Welcome to everybody that's joining us early in the morning for you and late in the afternoon for us. It's 5:00 P.M. in South Africa in Cape Town. What I'm going to do, and obviously because we've got limited time and I would like to leave some time for questions, I'm going to do a whirlwind introduction to Oceana and more about who we are, what we are. We haven't presented financials, but it'll give you a picture of where we operate and the value chain that we operate in. So let me just give you an idea from a map point of view. Our head office is in Cape Town. We are one of the largest fishing companies in Africa. We operate on both the West Coast and the East Coast of Southern Africa, both in South Africa and Namibia.

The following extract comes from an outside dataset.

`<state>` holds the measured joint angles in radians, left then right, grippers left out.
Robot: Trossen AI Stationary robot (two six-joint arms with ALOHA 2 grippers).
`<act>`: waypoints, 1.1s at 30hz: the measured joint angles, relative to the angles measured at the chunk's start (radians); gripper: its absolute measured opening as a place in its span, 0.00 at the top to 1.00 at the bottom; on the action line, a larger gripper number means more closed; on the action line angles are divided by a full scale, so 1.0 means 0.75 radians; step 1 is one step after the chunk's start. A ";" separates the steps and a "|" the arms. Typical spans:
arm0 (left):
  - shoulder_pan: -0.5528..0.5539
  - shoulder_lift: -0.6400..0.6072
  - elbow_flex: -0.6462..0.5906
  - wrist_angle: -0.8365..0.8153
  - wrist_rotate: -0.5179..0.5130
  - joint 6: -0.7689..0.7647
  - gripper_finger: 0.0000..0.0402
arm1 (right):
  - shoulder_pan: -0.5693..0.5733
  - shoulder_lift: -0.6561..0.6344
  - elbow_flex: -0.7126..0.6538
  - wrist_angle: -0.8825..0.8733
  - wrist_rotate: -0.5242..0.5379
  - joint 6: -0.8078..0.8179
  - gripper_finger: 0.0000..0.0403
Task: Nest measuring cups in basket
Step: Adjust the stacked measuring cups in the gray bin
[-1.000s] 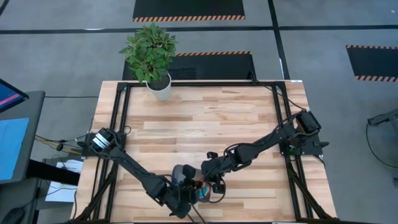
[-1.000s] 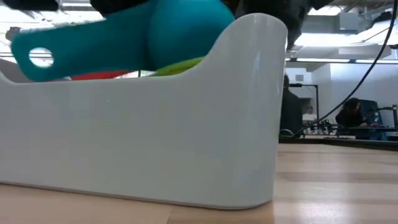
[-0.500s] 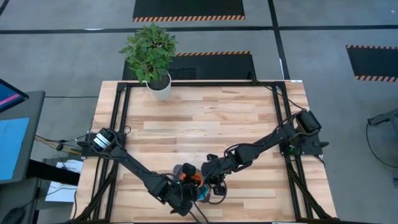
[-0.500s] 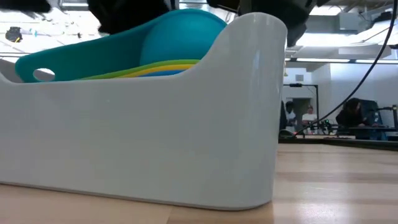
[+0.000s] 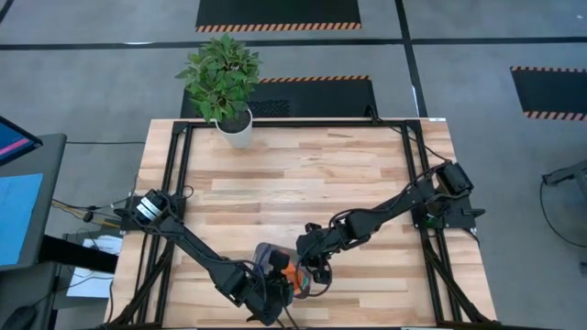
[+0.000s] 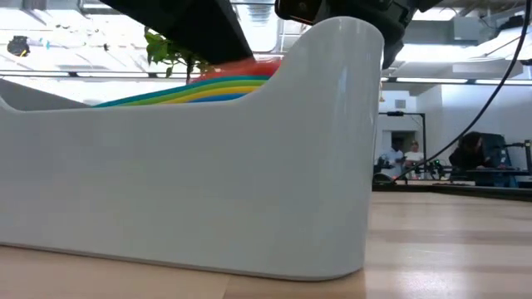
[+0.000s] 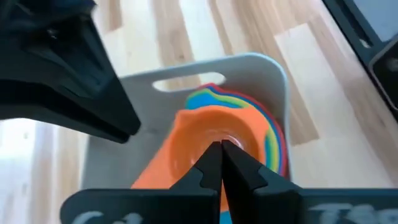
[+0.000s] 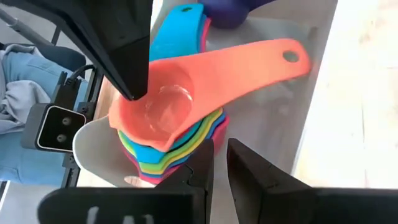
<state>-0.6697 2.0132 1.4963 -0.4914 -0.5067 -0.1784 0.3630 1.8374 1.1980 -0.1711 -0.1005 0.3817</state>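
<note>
The pale grey basket (image 6: 208, 166) stands near the table's front edge (image 5: 268, 253). In it sits a nested stack of measuring cups (image 8: 168, 155), with the orange cup (image 8: 186, 87) on top and its handle (image 8: 267, 59) reaching across the basket. A dark blue cup (image 8: 231, 12) lies apart beyond the stack. My left gripper (image 7: 222, 146) is shut, its tips down in the orange cup's bowl. At the basket's end wall my right gripper (image 8: 219, 155) stands nearly shut. My left gripper touches the inside of the orange cup's bowl (image 8: 138, 104), near its rim, with the tips of its shut fingers (image 8: 127, 74). It comes slanting down from above. The cup lies level on the stack in the basket. My right gripper is closed on the top of the basket's tall end wall (image 6: 366, 33), slanting down from above. Its own fingers hide the place of contact. The basket stands flat on the table.
A white pot with a green plant (image 5: 234, 128) stands at the table's far left. Black frame rails (image 5: 174, 183) run along the table's sides. Bare wood (image 5: 303, 174) lies between the pot and the basket. People (image 6: 474, 154) sit in the room behind.
The stack of cups stood tilted high above the basket's wall, with the light blue cup's underside and handle showing. It has sunk level into the basket, and now only its rims show over the wall. My left gripper has turned over the stack and stayed shut.
</note>
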 joint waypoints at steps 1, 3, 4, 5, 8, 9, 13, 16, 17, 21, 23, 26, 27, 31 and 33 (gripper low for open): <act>0.000 0.000 0.000 0.004 0.009 -0.001 1.00 | 0.003 0.000 0.000 -0.002 0.000 0.000 0.83; -0.001 0.000 0.000 0.014 -0.005 0.000 1.00 | 0.004 0.000 0.000 -0.002 0.000 -0.009 0.83; -0.006 0.001 0.011 -0.009 -0.027 0.005 1.00 | 0.005 0.000 0.000 -0.002 0.000 -0.024 0.83; -0.009 0.002 0.031 -0.047 -0.056 0.020 1.00 | 0.005 0.000 0.001 -0.002 0.000 -0.029 0.83; -0.018 0.003 0.118 -0.205 -0.139 0.024 1.00 | -0.002 0.001 0.039 -0.033 0.001 -0.055 0.83; -0.021 0.003 0.154 -0.288 -0.149 0.005 1.00 | -0.005 0.001 0.061 -0.039 0.003 -0.076 0.83; -0.033 0.002 0.237 -0.545 -0.098 -0.156 1.00 | -0.008 0.001 0.114 -0.052 0.034 -0.134 0.83; -0.045 0.002 0.211 -0.607 -0.004 -0.283 1.00 | -0.007 0.001 0.118 -0.101 0.078 -0.132 0.83; -0.053 0.002 0.190 -0.604 0.007 -0.315 1.00 | -0.006 0.001 0.118 -0.118 0.091 -0.126 0.83; -0.109 0.002 0.132 -0.685 -0.031 -0.442 1.00 | 0.005 0.050 0.117 -0.086 0.140 -0.126 0.83; -0.144 0.002 0.131 -0.828 -0.056 -0.543 1.00 | 0.005 0.066 0.120 -0.078 0.148 -0.126 0.83; -0.201 0.003 0.147 -1.113 -0.084 -0.733 1.00 | 0.004 0.115 0.143 -0.106 0.174 -0.125 0.83; -0.220 0.002 0.157 -1.211 -0.098 -0.798 1.00 | 0.004 0.122 0.151 -0.141 0.180 -0.126 0.83; -0.291 -0.008 0.152 -1.453 -0.085 -1.014 1.00 | -0.005 0.161 0.218 -0.181 0.179 -0.128 0.83; -0.328 -0.027 0.121 -1.426 -0.088 -1.022 1.00 | -0.008 0.180 0.254 -0.195 0.177 -0.150 0.83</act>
<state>-0.9157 1.9929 1.5868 -1.5610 -0.5725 -0.9448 0.3573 1.9726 1.3882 -0.3172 0.0325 0.2691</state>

We operate in the Gulf of Mexico out of our factory on the Mississippi River into the Gulf of Mexico. We're across the full value chain. We have vessels that operate, we have factories, and we export to 39 geographies around the world. We have five fishing geographies, and we operate multiple vessels and factories. The species that we operate in is across the board. All the main species in Africa, in Southern Africa, pilchards, anchovy, hake, horse mackerel in the two geographies, South Africa and Namibia, squid, South Coast rock lobster. Although we are on West Coast rock lobster, we have two currents that span our country, West Coast and East Coast, and we have two species of lobster that we operate in.
And then we are also. We buy sardine or pilchards from multiple countries around the world to supply our Lucky Star brand, and I'll get into that later. And then, as you see in the top, Gulf menhaden. That's a menhaden species that we fish in the Gulf of Mexico and process in our factory on the Mississippi. The way we manage our business is in three main pillars, and I'll briefly give you an overview of those three pillars. The first one is what's called Lucky Star Foods, and that is an FMCG company that operates mainly in Southern Africa, although we do export some of the product in some other African countries. And this is a canned and food product company. Its main product is canned pilchards, canned sardine, and you may know it.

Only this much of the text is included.